Durch Multiplikation der Einzelwerte eines Ereignisses (A x B x E) kann eine sogenannte Risikoprioritätszahl (RPZ) errechnet und somit ein Gesamtrisiko für potenzielle Fehler bestimmt werden. Prinzipiell gilt, je höher die RPZ ist, desto dringlicher sind entsprechende Optimierungsmaßnahmen vorzunehmen. Als Orientierung können dabei Schwellenwerte (kritische RPZ) eingeführt werden, ab denen Maßnahmen umgehend eingeleitet werden müssen. In vielen Unternehmen liegt die kritische RPZ in einer Größenordnung von um 120.* Brüggemann, H. und Bremer, P. (2015): Grundlagen Qualitätsmanagement. Von den Werkzeugen über Methoden zum TQM. 2., überarb. u. erw. Aufl., Springer Fachmedien Wiesbaden, Wiesbaden, ISBN 978-3-658-09220-7, S. 45 - 50. * Bundesministerium des Innern/Bundesverwaltungsamt (2018): Handbuch für Organisationsuntersuchungen und Personalbedarfsermittlung, S. 284 - 287.

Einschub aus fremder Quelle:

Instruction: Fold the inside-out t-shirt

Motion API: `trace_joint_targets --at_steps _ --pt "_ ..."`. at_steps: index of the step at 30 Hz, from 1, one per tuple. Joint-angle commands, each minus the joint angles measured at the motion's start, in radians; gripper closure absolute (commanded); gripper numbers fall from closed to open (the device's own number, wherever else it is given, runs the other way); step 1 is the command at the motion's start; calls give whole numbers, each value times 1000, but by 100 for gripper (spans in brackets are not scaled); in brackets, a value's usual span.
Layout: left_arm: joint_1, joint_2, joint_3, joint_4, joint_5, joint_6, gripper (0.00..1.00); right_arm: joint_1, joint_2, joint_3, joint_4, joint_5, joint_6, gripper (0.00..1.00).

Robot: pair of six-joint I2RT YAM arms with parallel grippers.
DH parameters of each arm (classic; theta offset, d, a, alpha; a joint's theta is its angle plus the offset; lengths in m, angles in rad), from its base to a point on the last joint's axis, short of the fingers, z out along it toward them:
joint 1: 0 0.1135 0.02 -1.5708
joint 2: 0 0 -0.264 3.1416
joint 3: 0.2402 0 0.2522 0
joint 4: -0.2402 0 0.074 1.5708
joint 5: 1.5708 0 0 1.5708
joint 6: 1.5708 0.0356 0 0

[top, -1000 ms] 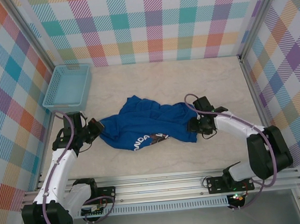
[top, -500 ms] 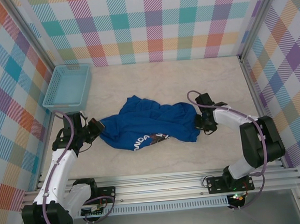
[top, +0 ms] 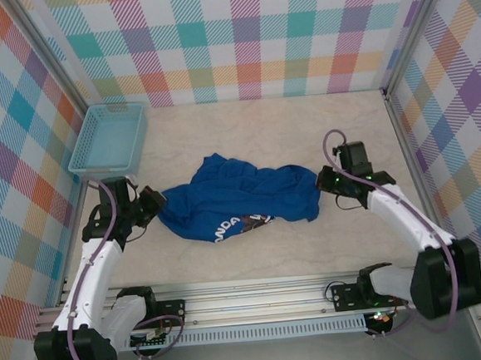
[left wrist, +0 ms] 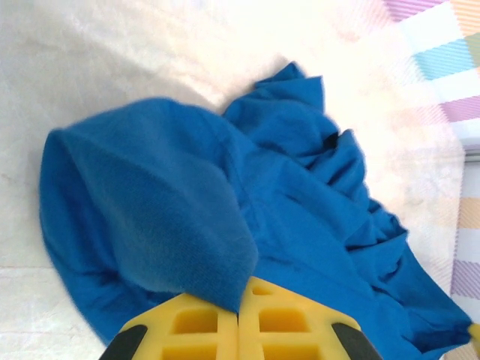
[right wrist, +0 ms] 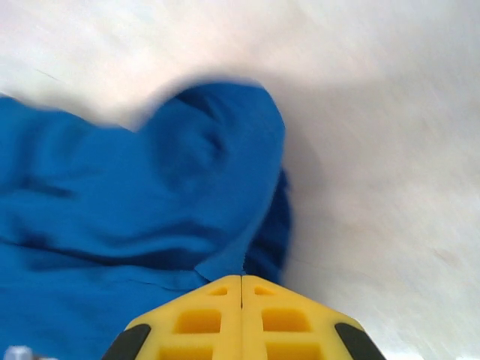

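blue t-shirt (top: pixel 242 198), long axis left-right, left pincer (left wrist: pixel 240 296) and right pincer (right wrist: pixel 241 283) clenched on its ends

The top view looks steeply down from above and behind the arm bases, far enough back to take in the whole desk (top: pixel 245 129). Each wrist view looks out along its own pressed-together jaws, very close to the blue t-shirt (top: pixel 233 193) just ahead of them. The left looks from the cloth's left end, the right from its right end. All three views share that t-shirt.
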Motion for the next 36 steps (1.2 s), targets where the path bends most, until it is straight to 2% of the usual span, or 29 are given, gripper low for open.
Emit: trace_joint_targets --at_steps 1,9,12,18,24,28,36 --pt "25 19 153 57 -9 -29 100 -57 -74 70 227 -140 -42 100" --pt "219 88 498 11 97 -79 100 -229 -99 231 408 -386 8 100" --pt "236 104 537 6 143 -79 100 -247 -123 229 395 -415 -4 100" --pt "235 142 437 -15 253 -39 100 -246 -141 125 290 -489 41 100" --pt "218 140 331 -62 293 21 100 -223 -147 3 183 -500 51 100" --pt "202 129 286 -47 270 22 100 -144 -64 -52 84 -455 50 100" --pt "189 155 240 -12 252 28 100 -47 147 -110 85 -430 34 100"
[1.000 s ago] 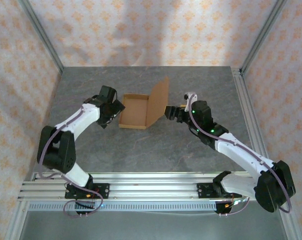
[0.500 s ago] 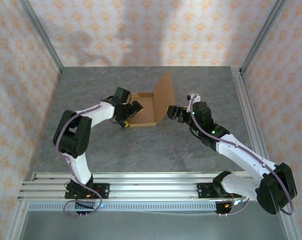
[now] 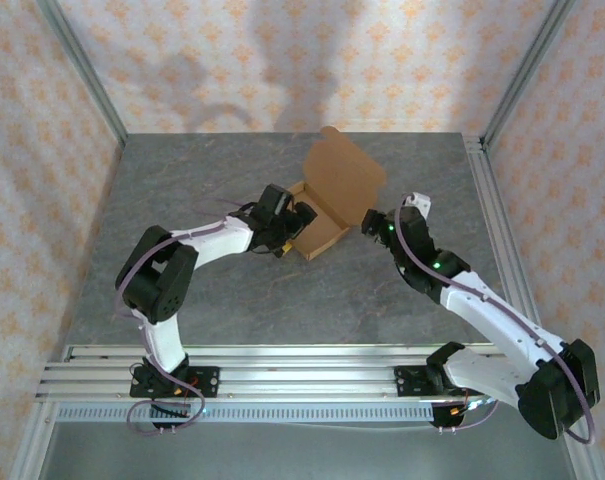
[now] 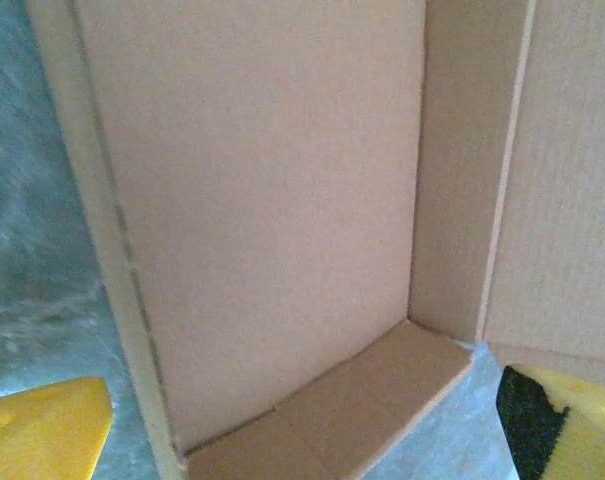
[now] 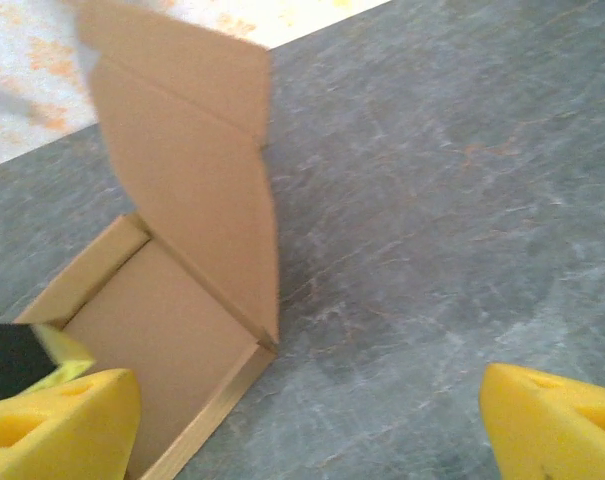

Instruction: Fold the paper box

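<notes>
The paper box (image 3: 325,230) is a shallow tan cardboard tray, lying skewed at the middle of the table, its lid (image 3: 347,178) standing up on the far right side. My left gripper (image 3: 290,222) is open at the tray's near-left end. In the left wrist view the box's floor (image 4: 252,200) is close up, and its short end wall lies between the yellow fingertips (image 4: 42,432). My right gripper (image 3: 372,226) is open just right of the box. In the right wrist view the tray (image 5: 162,330) and raised lid (image 5: 202,170) lie to the left, with bare table between the fingers (image 5: 557,420).
The grey stone-look table (image 3: 182,190) has an aluminium rail (image 3: 302,365) along its near edge, where both arm bases are bolted. Metal frame posts (image 3: 497,190) and patterned walls close in the sides and back.
The box has slid right and away and turned, with its lid now facing the camera more. My left arm has reached right with it. My right gripper has drawn back to the right.
</notes>
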Robot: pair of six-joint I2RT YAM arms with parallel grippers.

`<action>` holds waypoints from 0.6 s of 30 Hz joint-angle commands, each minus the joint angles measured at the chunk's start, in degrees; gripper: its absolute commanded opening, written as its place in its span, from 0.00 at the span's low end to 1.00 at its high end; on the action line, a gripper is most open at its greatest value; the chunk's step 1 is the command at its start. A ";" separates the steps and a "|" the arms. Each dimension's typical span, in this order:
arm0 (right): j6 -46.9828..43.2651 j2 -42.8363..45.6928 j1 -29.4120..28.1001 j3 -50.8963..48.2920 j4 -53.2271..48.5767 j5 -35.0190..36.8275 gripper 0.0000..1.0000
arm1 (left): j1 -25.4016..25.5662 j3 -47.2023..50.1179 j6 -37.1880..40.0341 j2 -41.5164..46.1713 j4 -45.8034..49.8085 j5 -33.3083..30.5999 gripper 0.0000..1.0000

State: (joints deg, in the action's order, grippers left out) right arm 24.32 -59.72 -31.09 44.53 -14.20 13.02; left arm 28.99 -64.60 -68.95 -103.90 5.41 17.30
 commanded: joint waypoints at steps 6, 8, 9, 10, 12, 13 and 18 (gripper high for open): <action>11.79 1.13 -4.43 2.12 -7.68 11.36 0.86 | -5.37 4.20 14.72 15.74 9.65 -9.50 1.00; 14.15 0.22 -6.54 1.71 -6.98 12.93 0.84 | -8.14 6.97 15.45 19.60 9.92 -8.46 1.00; 14.78 -0.31 -7.41 1.53 -6.26 13.08 0.84 | -9.17 8.10 15.88 21.29 10.24 -8.36 1.00; 15.61 -1.09 -8.43 1.27 -5.39 13.15 0.83 | -10.28 9.28 16.61 23.08 10.91 -8.53 1.00; 17.41 -3.05 -10.19 1.46 -4.14 13.26 0.81 | -11.63 10.49 18.27 25.99 13.01 -9.39 1.00; 18.19 -4.37 -11.12 1.88 -3.77 13.39 0.80 | -12.37 10.90 19.17 27.24 14.12 -9.75 1.00; 24.02 -13.16 -14.75 5.39 -2.35 13.77 0.76 | -14.20 12.35 22.52 30.84 16.88 -10.13 1.00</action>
State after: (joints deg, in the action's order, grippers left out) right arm 43.03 -69.52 -44.49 47.11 -18.17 24.29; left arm 15.31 -53.06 -50.57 -74.96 18.33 9.34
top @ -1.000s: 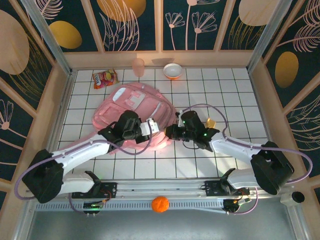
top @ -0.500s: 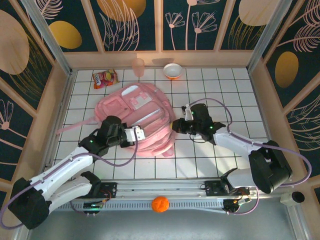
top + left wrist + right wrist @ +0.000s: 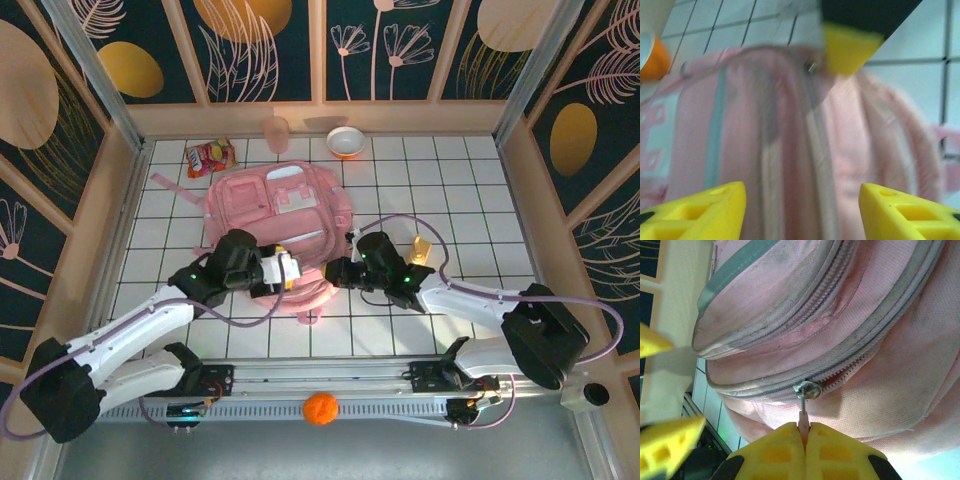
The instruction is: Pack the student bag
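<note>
The student bag [image 3: 278, 205], a big pink backpack with white zip trim, lies mid-table with its front pockets up. My left gripper [image 3: 287, 270] sits at its near edge, open, its yellow fingertips [image 3: 696, 210] spread wide over the pink fabric [image 3: 790, 150] with nothing between them. From the right, my right gripper [image 3: 338, 272] meets the same edge. In the right wrist view that gripper [image 3: 805, 440] is shut on the pink zip pull [image 3: 803, 420], which hangs from the metal slider [image 3: 808, 389]. The zip gapes slightly to the slider's right.
Along the far wall sit a snack packet [image 3: 210, 156], a pink cup [image 3: 277, 132] and a white and orange bowl [image 3: 345, 141]. A small yellow item [image 3: 420, 247] lies right of the bag. An orange ball [image 3: 320, 408] rests by the front rail.
My left gripper has opened and let go of the bag. The bag has shifted toward the far wall and its strap has swung to the upper left. The right gripper still pinches the zip pull.
</note>
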### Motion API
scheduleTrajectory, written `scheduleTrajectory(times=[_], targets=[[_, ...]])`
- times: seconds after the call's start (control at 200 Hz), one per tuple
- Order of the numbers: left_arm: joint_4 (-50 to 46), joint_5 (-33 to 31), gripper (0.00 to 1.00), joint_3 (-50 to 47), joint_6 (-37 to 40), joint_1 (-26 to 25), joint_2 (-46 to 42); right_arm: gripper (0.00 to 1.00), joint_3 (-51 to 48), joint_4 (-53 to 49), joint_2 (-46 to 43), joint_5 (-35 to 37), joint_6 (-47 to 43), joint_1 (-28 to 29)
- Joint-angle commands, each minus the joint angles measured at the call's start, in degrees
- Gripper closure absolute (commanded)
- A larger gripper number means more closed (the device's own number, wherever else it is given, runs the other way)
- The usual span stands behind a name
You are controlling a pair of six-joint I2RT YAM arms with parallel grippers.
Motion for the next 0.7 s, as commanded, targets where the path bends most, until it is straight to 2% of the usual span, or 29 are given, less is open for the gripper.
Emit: scheduleTrajectory(times=[0.0, 0.095, 0.22, 0.305, 0.345, 0.425, 0.55, 0.691], targets=[[7.13, -0.03, 0.35, 1.71, -4.33, -2.07, 3.73, 1.0, 1.32, 2.88, 0.32, 1.82, 1.4, 0.8], [10.97, -3.55, 0.32, 2.07, -4.31, -2.69, 7.71, 1.0, 1.53, 2.12, 0.06, 2.0, 1.22, 0.82], [15.06, -4.05, 0.31, 2.89, -4.4, -2.91, 13.01, 1.0, 1.68, 1.28, -0.38, 2.09, 0.9, 0.82], [16.86, -6.51, 0.33, 3.67, -4.89, -2.91, 16.55, 1.0, 1.77, 0.72, -0.72, 2.15, 0.72, 0.85], [15.61, -6.08, 0.39, 4.41, -3.74, -2.95, 17.98, 1.0, 1.69, 0.41, -0.97, 2.3, 0.52, 0.82], [13.37, -4.76, 0.62, 4.97, -2.45, -2.94, 18.76, 1.0, 1.43, -0.45, -1.63, 2.34, -0.23, -0.53], [8.59, -1.9, 1.0, 2.18, 3.22, -2.96, 14.52, 1.0, 1.08, -2.15, -2.4, -0.52, -2.61, -7.56], [3.5, -1.95, 1.0, -1.55, 7.42, -2.97, 6.74, 1.0, 1.22, -1.38, -0.63, -4.79, -7.61, -16.45]])
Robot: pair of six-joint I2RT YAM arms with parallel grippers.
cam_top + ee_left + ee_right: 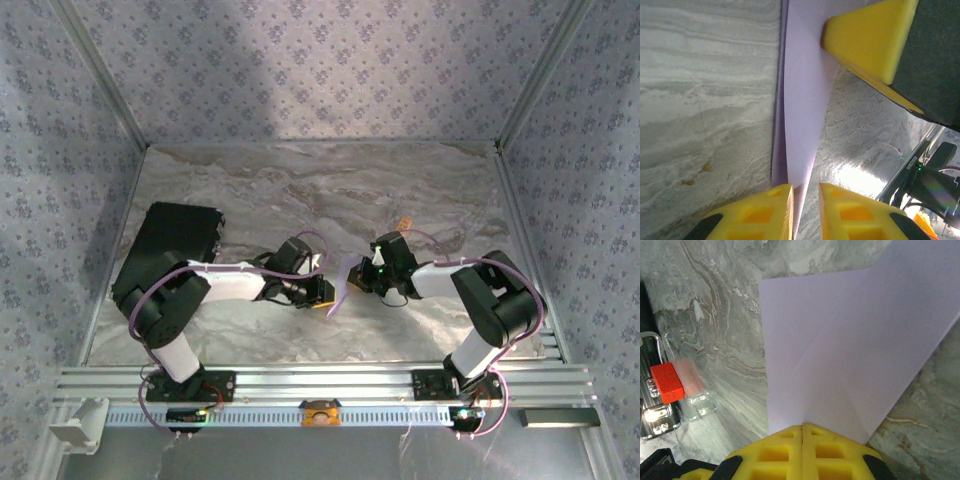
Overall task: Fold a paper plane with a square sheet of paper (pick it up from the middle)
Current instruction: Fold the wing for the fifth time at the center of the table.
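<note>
Two arms meet mid-table in the top view, with bare marble table open all round them. The left gripper and right gripper flank the lavender paper sheet, which stands on edge between them. A black pad lies well off to the left.

From the left wrist, the jaws sit slightly apart and the sheet's edge runs through the gap.

From the right wrist, the jaws are pressed together on the creased sheet's bottom, with a red block lying clear at left.
</note>
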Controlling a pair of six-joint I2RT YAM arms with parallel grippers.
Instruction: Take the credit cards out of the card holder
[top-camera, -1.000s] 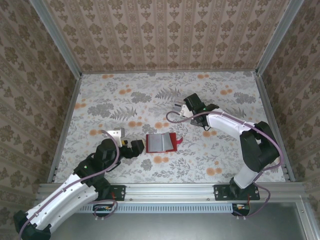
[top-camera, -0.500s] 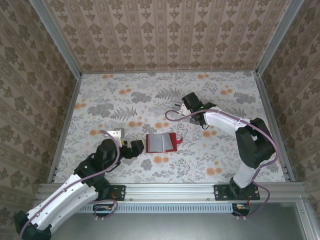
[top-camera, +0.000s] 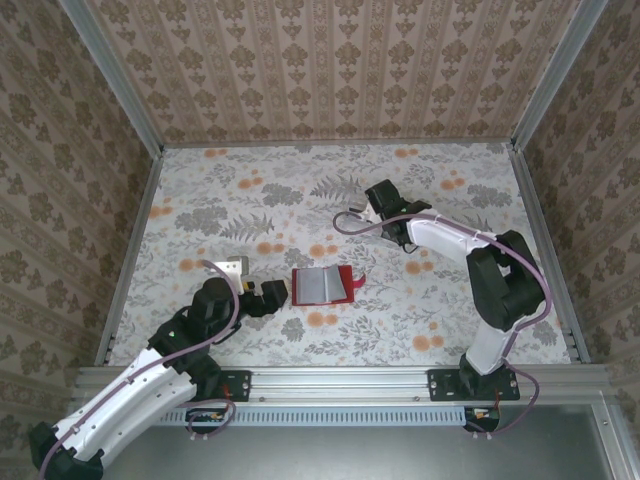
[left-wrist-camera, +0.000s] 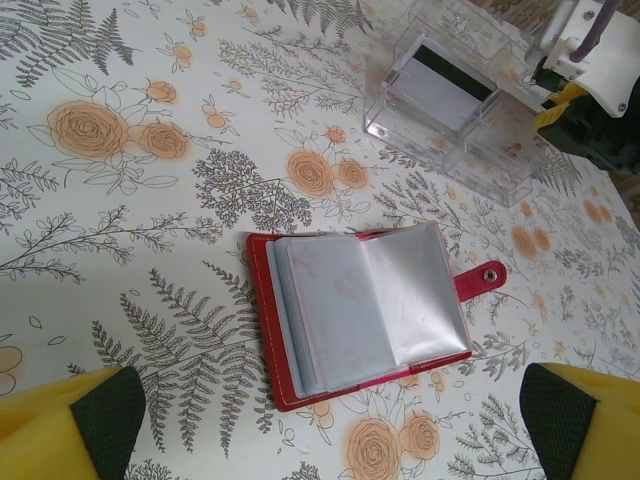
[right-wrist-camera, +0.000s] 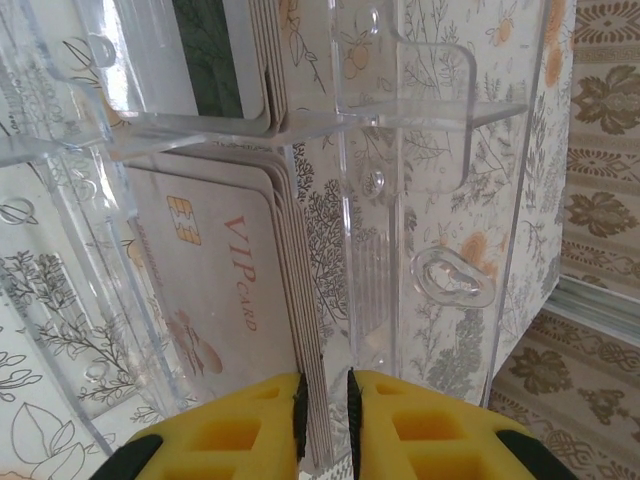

Anhand dieser Bewertungsmethode lassen sich Maßnahmen priorisieren. Grundsätzlich sind fehlervermeidende Maßnahmen, also Maßnahmen, welche die Auftrittswahrscheinlichkeit abschwächen, vorzuziehen. Durch jeden weniger häufig auftretenden Fehler lässt sich nicht nur die Qualität verbessern, sondern auch der Ressourceneinsatz reduzieren.

 

Welche Daten werden benötigt?


Für die Methodendurchführung werden Informationen über alle relevanten Fehlerquellen der betrachteten Bereiche und eine Liste aller kritischen Fehler benötigt, außerdem evtl. ergänzende Unterlagen, wie z. B. Mindestanforderungen an einzelne Prozesse/Bauteile, oder Erfahrungsberichte über bisherige Fehlerquellen. Wenn Folgen oder Wahrscheinlichkeiten nicht vollständig bekannt sind, empfiehlt es sich, im Rahmen einer konservativen Herangehensweise vom ungünstigsten Fall auszugehen.